All the new (illiquid) products

You are probably seeing the news about private credit, alternatives, and private real estate. Now specially available in 401k plans as well!

But remember, liquidity is thy friend.

Finance firms perceive value when they can get someone's cash and lock it up without that person having the ability to give them a pesky call saying "I need my money back." They can, for example, buy an asset that looks like it has great returns but kind of ignore the leverage attached to it. They can write lots and lots of covenant default terms into the fine print, hoping to protect the investment with a pile of legalese.

There is a lot of interest in this! In New York, all kinds of complex deals are now possible when you restrict liquidity. Let's face it, if you are toiling on the desk of a large investment house, you might be a little jealous when you learn that your classmate from a fancy college, who did worse than you on the Chemistry 202 final, got a job at a Silicon Valley venture capital firm and she has her investors locked in, with plenty of time to make decisions. To make matters worse, she is now ahead of you on the national leaderboard of Brawl Stars, and keeps texting you about it at work while you try to deal with client fund redemptions. This all seems unfair.

And your venture capitalist classmate doesn't have a market reporting on what her investments are worth every fifty milliseconds. So if things go badly, she has time to paper it over, kind of smooth out the returns curve, maybe have lunch with the auditor who determines the value of the private investment. Remind said auditor how much she loves the independence of the audit, oh and also the auditing fees charged are high but remember she hasn't negotiated them down.

So back in New York, this seems like a good idea and you mimic the principles with a private credit fund. You can package all kinds of fees that are hard to see into the investment, you have lots of time to deal with portfolio, you don't have a market reporting on you, and if investors want their money back, you can tell them sorry, they should have read the fine print.

But on the other side of the coin, the investor has given up a lot. It is common that clients need liquidity, and we get it for them, generally within 48 hours. Sometimes the time is not as short, but an asset shift is warranted, and we need to be able to make it.

If you give up the right to liquidity, you should get paid a substantial amount in exchange. This includes CDs from banks, which lock up capital, generally with only minimal extra compensation.

However, Cliff Asness at AQR Capital Management notes that too much liquidity can be a negative to the investor.1 John Bogle, the founder of Vanguard, did not like ETFs because they tempted the investor to trade too much.
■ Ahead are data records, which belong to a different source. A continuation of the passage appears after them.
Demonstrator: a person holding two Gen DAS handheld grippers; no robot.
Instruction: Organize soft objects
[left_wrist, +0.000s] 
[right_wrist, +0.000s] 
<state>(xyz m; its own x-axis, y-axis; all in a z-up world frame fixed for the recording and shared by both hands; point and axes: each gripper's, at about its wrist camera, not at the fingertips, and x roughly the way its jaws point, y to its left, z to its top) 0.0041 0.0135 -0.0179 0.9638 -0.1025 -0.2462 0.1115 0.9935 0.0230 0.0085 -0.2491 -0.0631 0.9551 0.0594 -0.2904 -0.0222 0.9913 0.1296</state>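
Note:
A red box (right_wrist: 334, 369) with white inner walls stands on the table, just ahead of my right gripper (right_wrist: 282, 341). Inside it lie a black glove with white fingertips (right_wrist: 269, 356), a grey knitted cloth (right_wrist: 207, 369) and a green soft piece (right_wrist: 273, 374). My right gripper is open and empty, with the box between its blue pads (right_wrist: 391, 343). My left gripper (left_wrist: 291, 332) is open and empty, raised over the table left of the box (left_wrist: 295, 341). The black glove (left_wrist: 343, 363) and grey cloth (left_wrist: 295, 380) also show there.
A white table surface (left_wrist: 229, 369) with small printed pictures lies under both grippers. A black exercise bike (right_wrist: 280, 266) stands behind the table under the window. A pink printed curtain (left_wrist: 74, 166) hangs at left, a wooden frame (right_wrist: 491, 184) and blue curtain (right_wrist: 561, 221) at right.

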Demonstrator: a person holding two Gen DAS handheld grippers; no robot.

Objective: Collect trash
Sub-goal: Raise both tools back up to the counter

This dichotomy is something we think about a lot, and at One Day In July, we take seriously our role as advisors to preserve near-perfect liquidity for you, while creating some barrier to friction-free trading.


~ Dan Cunningham


1. Cliff Asness at AQR notes this:
"I mean, let’s get real, does anyone seriously doubt that at least part of the attraction of private equity, and its wildly growing popularity, is an increasing acceptance among investors that they will have to get very aggressive to reach their goals (e.g., underfunded pension plans and the like), but still possess an absolute aversion to living under the true reported volatility this aggression entails?"